→ **ASSIGNMENT**:
Each line of the data below must be given again exactly as written.

→ **DATASET EXCERPT**:

* * *

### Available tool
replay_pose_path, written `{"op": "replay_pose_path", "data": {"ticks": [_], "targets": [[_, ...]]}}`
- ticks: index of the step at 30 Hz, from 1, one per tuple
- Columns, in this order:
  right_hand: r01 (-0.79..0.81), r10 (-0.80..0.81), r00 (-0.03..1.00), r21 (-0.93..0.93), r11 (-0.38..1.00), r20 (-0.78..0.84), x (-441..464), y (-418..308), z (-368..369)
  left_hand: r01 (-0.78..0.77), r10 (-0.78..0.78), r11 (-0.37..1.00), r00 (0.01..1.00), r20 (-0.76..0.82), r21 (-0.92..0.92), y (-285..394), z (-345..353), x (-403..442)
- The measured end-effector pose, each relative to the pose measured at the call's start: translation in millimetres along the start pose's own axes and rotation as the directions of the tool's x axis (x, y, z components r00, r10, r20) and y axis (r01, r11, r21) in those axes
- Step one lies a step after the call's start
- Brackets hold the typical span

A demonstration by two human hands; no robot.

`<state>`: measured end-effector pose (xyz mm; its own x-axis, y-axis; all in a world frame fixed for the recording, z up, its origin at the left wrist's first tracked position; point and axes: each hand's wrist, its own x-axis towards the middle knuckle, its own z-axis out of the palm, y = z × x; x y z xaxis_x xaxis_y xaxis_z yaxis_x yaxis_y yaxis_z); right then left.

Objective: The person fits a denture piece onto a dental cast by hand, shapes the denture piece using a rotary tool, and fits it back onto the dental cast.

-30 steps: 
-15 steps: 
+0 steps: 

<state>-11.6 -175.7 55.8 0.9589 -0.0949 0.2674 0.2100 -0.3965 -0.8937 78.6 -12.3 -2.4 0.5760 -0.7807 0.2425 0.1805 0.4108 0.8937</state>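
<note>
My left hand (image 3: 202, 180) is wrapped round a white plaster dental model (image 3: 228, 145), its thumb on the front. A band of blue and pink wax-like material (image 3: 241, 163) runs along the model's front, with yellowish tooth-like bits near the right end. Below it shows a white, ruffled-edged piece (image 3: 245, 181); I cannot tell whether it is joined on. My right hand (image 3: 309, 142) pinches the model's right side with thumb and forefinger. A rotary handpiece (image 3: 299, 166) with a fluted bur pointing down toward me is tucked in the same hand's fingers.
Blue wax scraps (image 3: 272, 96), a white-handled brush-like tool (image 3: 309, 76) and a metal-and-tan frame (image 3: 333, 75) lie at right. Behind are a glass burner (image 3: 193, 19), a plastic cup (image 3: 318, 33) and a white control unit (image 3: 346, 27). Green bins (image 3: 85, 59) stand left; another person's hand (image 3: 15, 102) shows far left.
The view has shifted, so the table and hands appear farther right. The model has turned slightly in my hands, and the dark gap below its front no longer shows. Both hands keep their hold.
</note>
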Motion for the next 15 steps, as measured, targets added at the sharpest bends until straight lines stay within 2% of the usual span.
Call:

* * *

→ **WRITTEN RESPONSE**:
### Available tool
replay_pose_path, written `{"op": "replay_pose_path", "data": {"ticks": [_], "targets": [[_, ...]]}}`
- ticks: index of the step at 30 Hz, from 1, one per tuple
- Columns, in this order:
  right_hand: r01 (-0.79..0.81), r10 (-0.80..0.81), r00 (-0.03..1.00), r21 (-0.93..0.93), r11 (-0.38..1.00), r20 (-0.78..0.84), x (-441..464), y (-418..308), z (-368..369)
  left_hand: r01 (-0.78..0.77), r10 (-0.78..0.78), r11 (-0.37..1.00), r00 (0.01..1.00), r20 (-0.76..0.82), r21 (-0.92..0.92), y (-285..394), z (-345..353), x (-403..442)
- The measured end-effector pose, each relative to the pose measured at the call's start: translation in millimetres along the start pose's own axes and rotation as the directions of the tool's x axis (x, y, z components r00, r10, r20) and y axis (r01, r11, r21) in those axes
- Step one lies a step after the call's start
- Brackets hold the typical span

A demonstration by two human hands; no robot.

`<state>`: measured end-effector pose (xyz mm; its own x-axis, y-axis; all in a world frame fixed for the recording, z up, its origin at the left wrist's first tracked position; point and axes: each hand's wrist, its own x-axis towards the middle knuckle, its own z-axis out of the palm, y = z × x; x y z xaxis_x xaxis_y xaxis_z yaxis_x yaxis_y yaxis_z); right then left.

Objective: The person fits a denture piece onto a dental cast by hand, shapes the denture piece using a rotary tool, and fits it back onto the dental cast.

-30 steps: 
-15 steps: 
+0 steps: 

<state>-11.6 -175.7 55.8 0.9589 -0.0949 0.2674 0.2100 -0.3965 -0.8937 78.6 -12.3 -2.4 0.5760 -0.7807 0.2425 0.1805 0.4108 0.8937</state>
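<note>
My left hand (image 3: 202, 180) is wrapped round a white plaster dental model (image 3: 228, 145), its thumb on the front. A band of blue and pink wax-like material (image 3: 241, 163) runs along the model's front, with yellowish tooth-like bits near the right end. Below it shows a white, ruffled-edged piece (image 3: 245, 181); I cannot tell whether it is joined on. My right hand (image 3: 309, 142) pinches the model's right side with thumb and forefinger. A rotary handpiece (image 3: 299, 166) with a fluted bur pointing down toward me is tucked in the same hand's fingers.
Blue wax scraps (image 3: 272, 96), a white-handled brush-like tool (image 3: 309, 76) and a metal-and-tan frame (image 3: 333, 75) lie at right. Behind are a glass burner (image 3: 193, 19), a plastic cup (image 3: 318, 33) and a white control unit (image 3: 346, 27). Green bins (image 3: 85, 59) stand left; another person's hand (image 3: 15, 102) shows far left.
The view has shifted, so the table and hands appear farther right. The model has turned slightly in my hands, and the dark gap below its front no longer shows. Both hands keep their hold.
</note>
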Motion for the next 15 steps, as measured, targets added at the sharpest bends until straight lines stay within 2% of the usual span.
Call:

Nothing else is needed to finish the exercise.